## [Activity]
Search the entries for the word "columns". Copy every line that holds it.

━━━━━ Records shown ━━━━━

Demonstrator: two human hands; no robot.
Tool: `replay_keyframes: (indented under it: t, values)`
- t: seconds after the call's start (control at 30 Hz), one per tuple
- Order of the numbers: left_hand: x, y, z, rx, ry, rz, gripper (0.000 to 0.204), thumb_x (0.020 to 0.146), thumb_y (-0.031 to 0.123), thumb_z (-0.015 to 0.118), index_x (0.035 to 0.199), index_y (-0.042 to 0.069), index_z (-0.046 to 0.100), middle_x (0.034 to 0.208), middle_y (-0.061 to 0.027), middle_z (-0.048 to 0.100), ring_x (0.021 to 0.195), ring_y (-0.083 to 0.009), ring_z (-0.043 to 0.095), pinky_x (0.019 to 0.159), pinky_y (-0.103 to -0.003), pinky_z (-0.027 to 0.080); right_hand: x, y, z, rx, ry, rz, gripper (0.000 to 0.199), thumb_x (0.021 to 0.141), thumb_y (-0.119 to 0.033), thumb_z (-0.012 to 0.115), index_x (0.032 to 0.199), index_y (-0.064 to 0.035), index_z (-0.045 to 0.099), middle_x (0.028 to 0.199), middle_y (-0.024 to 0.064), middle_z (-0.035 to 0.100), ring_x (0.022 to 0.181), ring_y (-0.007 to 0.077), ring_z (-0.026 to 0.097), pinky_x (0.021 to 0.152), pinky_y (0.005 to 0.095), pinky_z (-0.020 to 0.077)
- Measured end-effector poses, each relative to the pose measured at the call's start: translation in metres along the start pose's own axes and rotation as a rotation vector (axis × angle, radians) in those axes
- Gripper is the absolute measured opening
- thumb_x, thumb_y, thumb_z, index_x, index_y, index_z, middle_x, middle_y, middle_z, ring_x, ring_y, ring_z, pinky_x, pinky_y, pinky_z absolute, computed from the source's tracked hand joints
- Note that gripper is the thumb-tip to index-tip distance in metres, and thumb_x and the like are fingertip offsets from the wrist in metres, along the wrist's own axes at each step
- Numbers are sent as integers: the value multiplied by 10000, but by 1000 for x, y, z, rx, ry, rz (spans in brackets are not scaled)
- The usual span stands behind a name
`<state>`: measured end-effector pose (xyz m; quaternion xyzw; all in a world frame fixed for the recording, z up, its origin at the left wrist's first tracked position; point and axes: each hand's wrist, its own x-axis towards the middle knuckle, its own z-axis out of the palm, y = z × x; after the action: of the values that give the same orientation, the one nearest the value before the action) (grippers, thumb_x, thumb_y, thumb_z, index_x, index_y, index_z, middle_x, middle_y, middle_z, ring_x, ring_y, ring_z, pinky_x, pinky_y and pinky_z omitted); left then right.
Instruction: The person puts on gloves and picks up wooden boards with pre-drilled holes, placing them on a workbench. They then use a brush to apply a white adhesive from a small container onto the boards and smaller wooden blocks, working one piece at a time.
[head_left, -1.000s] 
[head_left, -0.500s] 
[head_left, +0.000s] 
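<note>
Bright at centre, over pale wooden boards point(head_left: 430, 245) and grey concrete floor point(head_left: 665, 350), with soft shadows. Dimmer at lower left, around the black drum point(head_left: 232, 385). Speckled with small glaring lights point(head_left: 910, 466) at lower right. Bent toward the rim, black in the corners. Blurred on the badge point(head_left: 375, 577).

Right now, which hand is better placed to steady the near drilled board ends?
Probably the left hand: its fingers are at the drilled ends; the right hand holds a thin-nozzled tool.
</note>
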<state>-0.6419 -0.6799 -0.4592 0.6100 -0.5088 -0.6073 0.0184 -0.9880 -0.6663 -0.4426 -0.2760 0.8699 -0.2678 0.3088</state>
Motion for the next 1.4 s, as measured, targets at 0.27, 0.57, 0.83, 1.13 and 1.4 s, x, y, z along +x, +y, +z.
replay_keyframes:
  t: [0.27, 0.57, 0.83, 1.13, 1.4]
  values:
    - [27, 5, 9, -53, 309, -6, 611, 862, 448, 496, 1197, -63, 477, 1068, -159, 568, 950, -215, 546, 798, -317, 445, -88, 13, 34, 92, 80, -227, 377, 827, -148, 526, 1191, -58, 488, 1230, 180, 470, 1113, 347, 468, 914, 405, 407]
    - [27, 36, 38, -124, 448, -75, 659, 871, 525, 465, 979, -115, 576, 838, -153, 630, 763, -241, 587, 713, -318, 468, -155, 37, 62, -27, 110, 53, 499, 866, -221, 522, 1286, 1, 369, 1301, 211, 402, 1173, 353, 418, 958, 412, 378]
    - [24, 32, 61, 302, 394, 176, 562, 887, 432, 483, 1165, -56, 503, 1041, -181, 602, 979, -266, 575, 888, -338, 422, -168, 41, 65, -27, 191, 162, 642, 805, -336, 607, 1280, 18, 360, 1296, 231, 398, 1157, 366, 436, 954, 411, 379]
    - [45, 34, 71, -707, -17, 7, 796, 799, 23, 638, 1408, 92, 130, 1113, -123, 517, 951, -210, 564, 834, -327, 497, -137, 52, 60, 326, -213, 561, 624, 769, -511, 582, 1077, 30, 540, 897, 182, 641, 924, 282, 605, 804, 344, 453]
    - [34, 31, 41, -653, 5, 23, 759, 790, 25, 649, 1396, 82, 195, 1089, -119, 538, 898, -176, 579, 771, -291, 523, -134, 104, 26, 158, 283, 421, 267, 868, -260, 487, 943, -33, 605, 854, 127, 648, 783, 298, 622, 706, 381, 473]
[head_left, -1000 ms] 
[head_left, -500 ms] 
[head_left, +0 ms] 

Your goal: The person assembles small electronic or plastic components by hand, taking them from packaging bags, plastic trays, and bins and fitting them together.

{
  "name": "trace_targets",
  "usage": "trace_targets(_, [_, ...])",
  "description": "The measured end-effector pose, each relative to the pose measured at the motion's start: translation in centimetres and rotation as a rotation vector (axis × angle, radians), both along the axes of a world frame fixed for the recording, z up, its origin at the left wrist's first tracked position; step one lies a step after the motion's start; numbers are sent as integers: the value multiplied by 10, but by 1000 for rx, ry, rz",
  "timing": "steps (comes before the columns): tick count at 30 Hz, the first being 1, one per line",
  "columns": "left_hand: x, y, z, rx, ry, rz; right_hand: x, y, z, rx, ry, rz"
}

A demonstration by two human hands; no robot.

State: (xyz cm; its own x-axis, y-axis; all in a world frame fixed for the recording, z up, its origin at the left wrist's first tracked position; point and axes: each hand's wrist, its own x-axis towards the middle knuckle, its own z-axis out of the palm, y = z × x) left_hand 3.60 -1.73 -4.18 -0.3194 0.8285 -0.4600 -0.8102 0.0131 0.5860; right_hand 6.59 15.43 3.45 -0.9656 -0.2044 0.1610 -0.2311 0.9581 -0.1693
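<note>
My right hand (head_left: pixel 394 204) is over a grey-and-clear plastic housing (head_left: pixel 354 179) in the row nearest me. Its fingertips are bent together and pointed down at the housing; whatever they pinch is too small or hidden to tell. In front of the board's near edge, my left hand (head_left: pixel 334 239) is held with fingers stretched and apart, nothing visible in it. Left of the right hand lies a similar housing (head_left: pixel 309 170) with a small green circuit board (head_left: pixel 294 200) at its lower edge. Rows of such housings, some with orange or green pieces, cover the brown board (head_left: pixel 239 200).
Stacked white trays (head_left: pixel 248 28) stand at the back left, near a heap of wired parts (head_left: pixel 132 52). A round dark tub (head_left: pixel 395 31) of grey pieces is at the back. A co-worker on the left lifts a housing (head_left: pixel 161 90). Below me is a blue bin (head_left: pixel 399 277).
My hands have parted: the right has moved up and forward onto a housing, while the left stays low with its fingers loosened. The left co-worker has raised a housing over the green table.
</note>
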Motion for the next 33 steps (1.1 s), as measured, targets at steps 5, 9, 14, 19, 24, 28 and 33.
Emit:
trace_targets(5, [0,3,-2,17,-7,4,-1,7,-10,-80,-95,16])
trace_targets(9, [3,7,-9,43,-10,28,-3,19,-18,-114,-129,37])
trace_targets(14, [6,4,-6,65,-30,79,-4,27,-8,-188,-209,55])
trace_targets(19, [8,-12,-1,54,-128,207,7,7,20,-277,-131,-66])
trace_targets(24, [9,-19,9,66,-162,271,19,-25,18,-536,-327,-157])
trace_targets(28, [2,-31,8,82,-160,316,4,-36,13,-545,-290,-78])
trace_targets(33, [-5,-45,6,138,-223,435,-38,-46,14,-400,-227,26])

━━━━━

## [Exercise result]
  "timing": "steps (comes before the columns): tick count at 30 Hz, the first being 1, one per line",
  "columns": "left_hand: x, y, z, rx, ry, rz; right_hand: x, y, z, rx, ry, rz"

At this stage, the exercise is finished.